** Work to be completed **
Among the records that follow, find the line with "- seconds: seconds" and the line with "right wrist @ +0". Set down those lines and all lines between them exactly, without adding anything.
** Data for review follows **
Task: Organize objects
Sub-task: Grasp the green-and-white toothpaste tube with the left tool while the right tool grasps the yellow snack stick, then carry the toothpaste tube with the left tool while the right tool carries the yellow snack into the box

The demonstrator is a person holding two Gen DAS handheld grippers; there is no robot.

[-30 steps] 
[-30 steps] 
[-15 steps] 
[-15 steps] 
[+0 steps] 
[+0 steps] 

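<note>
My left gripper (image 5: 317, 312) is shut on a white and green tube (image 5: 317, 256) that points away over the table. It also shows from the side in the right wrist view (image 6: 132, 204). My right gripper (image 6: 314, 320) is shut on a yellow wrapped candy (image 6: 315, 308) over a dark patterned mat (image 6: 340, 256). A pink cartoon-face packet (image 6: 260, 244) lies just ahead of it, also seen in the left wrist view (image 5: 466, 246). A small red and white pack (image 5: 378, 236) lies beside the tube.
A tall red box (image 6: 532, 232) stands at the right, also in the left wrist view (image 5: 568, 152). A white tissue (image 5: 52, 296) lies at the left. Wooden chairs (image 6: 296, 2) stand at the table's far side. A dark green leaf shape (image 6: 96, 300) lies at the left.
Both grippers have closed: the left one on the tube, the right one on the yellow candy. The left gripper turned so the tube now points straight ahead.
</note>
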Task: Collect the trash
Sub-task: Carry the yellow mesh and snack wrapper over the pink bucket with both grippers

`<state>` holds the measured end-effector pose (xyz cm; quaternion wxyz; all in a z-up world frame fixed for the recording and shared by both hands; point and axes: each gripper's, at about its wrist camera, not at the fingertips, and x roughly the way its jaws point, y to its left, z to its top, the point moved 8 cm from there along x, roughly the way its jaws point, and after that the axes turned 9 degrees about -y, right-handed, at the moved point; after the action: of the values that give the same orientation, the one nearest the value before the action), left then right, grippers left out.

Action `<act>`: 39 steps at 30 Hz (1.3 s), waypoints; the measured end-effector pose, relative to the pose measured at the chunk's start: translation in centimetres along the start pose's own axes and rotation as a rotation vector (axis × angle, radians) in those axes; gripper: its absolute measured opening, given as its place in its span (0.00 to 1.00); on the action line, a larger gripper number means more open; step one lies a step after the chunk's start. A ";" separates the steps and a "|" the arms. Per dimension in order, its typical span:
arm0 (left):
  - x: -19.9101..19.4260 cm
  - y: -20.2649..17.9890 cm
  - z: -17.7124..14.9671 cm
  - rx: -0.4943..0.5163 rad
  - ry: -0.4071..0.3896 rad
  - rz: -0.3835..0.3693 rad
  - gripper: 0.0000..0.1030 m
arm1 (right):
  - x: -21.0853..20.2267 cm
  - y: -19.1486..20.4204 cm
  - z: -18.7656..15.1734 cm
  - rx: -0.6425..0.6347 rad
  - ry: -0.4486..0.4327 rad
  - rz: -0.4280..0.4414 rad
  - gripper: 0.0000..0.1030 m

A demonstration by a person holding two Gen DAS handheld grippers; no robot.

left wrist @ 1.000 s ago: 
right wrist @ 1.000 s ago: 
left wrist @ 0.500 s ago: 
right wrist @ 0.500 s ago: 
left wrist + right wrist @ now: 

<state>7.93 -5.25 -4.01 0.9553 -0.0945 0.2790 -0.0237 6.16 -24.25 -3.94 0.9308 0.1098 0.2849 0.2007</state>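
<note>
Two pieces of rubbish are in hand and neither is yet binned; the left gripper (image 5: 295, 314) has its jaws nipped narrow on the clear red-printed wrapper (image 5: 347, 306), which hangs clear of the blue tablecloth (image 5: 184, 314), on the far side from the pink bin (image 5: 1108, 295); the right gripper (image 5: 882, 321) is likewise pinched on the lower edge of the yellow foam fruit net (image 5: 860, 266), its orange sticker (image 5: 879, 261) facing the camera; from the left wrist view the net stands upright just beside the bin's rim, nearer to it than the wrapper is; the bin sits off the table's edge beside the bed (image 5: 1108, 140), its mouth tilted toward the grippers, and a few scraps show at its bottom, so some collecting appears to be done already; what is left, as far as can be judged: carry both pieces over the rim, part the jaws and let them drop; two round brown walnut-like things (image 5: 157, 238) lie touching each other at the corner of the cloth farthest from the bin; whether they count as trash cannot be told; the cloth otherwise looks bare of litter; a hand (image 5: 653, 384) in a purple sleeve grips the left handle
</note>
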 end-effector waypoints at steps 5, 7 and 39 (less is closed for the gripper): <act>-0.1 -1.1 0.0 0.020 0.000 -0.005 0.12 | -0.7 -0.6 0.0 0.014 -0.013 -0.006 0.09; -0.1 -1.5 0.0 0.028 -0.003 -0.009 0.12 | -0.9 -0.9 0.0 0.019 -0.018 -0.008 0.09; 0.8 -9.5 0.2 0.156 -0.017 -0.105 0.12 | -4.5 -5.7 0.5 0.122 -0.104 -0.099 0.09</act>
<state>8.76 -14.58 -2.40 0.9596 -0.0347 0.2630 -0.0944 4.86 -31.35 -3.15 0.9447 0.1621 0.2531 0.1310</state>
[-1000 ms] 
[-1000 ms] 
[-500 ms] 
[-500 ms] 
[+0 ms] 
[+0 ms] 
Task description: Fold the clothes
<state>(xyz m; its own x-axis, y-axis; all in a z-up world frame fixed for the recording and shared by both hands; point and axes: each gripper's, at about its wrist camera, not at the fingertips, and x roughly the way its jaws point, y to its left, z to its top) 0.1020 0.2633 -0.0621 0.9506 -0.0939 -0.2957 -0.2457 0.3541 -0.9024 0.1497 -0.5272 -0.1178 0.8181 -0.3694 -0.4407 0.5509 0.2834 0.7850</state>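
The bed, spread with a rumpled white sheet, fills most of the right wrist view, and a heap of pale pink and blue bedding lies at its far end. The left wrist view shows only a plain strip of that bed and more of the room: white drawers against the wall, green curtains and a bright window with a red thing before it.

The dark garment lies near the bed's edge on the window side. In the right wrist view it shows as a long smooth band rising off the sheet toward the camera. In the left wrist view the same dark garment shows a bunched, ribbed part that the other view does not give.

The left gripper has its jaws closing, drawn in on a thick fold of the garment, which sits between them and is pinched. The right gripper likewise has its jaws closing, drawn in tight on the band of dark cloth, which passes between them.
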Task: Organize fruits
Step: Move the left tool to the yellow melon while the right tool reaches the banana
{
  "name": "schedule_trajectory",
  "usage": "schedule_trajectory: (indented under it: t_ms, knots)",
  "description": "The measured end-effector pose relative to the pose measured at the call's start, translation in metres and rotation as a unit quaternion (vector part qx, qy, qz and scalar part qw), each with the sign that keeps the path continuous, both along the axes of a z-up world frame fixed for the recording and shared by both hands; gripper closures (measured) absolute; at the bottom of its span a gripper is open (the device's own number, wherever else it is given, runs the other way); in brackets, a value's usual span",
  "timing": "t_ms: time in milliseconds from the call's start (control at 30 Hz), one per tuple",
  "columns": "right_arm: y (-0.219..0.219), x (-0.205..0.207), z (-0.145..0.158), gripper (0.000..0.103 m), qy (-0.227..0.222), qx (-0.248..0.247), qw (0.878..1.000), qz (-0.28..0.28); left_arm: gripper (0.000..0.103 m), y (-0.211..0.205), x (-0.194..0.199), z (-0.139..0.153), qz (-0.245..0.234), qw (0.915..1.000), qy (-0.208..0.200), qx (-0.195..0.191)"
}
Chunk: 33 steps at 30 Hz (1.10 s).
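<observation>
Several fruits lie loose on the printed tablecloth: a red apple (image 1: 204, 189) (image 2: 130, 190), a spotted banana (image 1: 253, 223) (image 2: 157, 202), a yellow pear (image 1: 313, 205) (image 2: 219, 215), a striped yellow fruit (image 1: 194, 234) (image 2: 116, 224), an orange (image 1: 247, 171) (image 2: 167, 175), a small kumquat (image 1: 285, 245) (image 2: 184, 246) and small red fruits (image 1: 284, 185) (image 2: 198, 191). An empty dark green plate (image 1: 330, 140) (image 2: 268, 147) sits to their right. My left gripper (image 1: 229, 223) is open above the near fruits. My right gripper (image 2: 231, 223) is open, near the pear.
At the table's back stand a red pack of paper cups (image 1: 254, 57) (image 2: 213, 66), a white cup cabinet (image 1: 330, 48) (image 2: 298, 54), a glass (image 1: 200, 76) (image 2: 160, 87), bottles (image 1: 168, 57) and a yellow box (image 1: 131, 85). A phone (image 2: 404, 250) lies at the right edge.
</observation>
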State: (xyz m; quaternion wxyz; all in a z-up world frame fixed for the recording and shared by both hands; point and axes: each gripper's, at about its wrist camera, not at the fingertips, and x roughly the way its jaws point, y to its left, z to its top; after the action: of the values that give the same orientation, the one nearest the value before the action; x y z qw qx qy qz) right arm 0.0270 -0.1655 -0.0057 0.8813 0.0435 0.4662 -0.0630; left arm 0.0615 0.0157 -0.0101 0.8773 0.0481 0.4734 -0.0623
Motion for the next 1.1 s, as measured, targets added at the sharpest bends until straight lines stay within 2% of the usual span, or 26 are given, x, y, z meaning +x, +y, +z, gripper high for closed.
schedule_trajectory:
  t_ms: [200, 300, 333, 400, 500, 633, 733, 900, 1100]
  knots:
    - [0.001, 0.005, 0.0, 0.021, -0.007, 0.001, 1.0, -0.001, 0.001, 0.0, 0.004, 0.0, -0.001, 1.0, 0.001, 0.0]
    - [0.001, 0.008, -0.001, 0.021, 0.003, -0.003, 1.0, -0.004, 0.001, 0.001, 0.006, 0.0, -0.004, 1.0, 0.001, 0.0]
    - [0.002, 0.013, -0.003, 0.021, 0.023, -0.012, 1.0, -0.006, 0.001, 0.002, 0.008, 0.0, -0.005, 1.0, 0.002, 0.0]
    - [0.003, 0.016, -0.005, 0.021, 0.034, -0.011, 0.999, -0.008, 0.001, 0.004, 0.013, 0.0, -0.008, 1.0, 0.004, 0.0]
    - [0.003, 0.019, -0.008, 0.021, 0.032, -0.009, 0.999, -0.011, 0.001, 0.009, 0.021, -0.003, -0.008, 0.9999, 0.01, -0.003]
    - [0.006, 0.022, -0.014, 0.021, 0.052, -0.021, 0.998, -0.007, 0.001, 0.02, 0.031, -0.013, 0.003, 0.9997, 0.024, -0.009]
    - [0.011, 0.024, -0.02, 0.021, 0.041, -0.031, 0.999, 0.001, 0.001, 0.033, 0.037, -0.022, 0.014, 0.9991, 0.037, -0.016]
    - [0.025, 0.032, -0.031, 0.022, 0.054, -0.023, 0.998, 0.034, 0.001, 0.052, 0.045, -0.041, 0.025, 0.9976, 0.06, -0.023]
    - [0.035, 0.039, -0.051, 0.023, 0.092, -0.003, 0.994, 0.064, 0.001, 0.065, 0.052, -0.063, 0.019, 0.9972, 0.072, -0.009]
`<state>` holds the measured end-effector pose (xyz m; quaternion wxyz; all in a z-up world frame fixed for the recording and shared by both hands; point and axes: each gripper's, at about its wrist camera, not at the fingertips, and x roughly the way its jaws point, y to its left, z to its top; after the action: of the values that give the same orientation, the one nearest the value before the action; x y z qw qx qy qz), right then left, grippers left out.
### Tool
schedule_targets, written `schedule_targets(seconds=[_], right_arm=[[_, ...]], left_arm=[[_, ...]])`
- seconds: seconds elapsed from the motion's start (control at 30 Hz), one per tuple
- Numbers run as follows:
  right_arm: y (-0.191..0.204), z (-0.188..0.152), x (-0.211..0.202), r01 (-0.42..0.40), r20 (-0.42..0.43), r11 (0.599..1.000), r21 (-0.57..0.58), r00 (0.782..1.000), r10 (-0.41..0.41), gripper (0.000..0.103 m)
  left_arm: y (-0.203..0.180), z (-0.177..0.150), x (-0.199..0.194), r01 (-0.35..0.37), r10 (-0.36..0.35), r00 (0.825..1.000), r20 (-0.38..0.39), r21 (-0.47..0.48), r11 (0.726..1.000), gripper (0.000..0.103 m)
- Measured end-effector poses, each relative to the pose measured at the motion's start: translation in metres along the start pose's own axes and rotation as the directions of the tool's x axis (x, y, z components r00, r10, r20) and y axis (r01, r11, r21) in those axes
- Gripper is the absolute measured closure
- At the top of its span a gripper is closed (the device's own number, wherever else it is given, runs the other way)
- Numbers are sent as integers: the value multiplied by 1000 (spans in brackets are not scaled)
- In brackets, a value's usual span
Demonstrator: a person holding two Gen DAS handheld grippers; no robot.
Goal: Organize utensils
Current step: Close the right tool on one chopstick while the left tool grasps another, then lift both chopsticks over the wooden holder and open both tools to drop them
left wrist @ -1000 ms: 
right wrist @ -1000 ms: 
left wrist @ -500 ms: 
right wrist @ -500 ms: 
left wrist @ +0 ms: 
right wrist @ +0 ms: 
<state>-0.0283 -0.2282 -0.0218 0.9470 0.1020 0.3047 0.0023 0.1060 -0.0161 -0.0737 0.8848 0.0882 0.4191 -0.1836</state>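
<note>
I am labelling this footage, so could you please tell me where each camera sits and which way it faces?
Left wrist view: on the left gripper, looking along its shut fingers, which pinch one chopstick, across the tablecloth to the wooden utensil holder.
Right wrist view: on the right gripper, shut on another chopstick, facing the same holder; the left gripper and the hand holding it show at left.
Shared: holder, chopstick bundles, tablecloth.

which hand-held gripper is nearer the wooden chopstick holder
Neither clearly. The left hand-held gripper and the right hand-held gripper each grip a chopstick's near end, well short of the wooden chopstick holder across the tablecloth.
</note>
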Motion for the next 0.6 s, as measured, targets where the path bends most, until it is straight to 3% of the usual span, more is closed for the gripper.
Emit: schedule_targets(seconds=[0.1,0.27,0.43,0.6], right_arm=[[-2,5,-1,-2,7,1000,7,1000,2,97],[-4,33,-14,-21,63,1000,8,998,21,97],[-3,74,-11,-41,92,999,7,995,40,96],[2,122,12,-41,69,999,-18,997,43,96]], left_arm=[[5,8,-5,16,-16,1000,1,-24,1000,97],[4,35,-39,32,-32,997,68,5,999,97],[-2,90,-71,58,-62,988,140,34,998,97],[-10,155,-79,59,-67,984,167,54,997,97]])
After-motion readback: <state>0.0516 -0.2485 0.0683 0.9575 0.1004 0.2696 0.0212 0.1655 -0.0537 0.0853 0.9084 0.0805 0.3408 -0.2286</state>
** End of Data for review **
** Result for this exercise **
- seconds: seconds elapsed from the motion's start (control at 30 Hz), one per tuple
- Numbers run as follows:
  right_arm: y (-0.191..0.204), z (-0.188..0.152), x (-0.211..0.202), r01 (-0.42..0.40), r20 (-0.42..0.43), r11 (0.599..1.000), r21 (-0.57..0.58), r00 (0.782..1.000), r10 (-0.41..0.41), gripper (0.000..0.103 m)
  left_arm: y (-0.203..0.180), z (-0.177..0.150), x (-0.199..0.194), r01 (-0.35..0.37), r10 (-0.36..0.35), r00 (0.825..1.000), r20 (-0.38..0.39), r21 (-0.47..0.48), r11 (0.726..1.000), gripper (0.000..0.103 m)
- Measured end-effector poses, each relative to the pose measured at the motion's start: translation in metres along the start pose's own axes and rotation as the directions of the tool's x axis (x, y, z components r00, r10, r20) and y axis (r01, r11, r21) in those axes
- Gripper is the absolute measured closure
- At the top of its span a gripper is closed (the device's own number, wherever else it is given, runs the other way)
- Numbers are sent as integers: the value multiplied by 1000 (spans in brackets are not scaled)
- In brackets, a value's usual span
Demonstrator: a person holding two Gen DAS handheld grippers; no robot.
Goal: Organize utensils
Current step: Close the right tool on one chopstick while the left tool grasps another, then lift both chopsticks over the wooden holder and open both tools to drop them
left wrist @ -1000 ms: 
right wrist @ -1000 ms: 
left wrist @ -500 ms: 
right wrist @ -500 ms: 
left wrist @ +0 ms: 
right wrist @ +0 ms: 

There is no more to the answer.